§ REQUIRED ACTION
Without the pictures, repeat all of the data exactly as it appears below.
---------- PROVIDED MATERIAL ----------
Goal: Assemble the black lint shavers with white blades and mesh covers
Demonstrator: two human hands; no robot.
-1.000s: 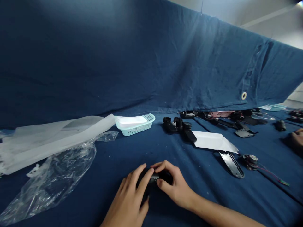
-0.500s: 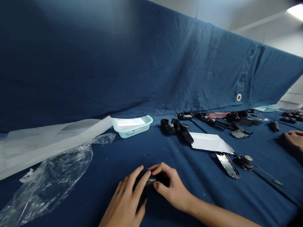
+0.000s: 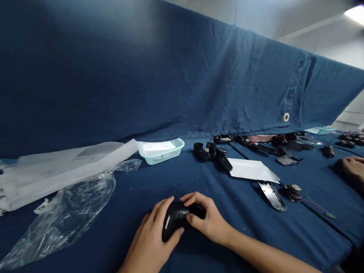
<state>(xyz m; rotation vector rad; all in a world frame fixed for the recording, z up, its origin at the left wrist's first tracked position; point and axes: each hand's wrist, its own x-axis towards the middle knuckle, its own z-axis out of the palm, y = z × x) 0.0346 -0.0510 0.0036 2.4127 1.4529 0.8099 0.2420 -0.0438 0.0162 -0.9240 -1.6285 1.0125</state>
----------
§ YOUR SOLUTION
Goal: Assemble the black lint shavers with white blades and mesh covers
Demonstrator: two human hands; no robot.
-1.000s: 
-0.500s: 
+0.000s: 
<state>(xyz m; rotation vector rad; all in a world frame fixed for the recording, z up, its origin at the left wrist's first tracked position; point and axes: each hand's wrist, its own x-axis towards the middle knuckle, its own z-axis out of the palm, y = z × x) 0.0346 -0.0510 0.0036 2.4127 1.4529 0.8099 0.2420 -0.0438 0.0162 -0.9240 -1.6285 1.0125</state>

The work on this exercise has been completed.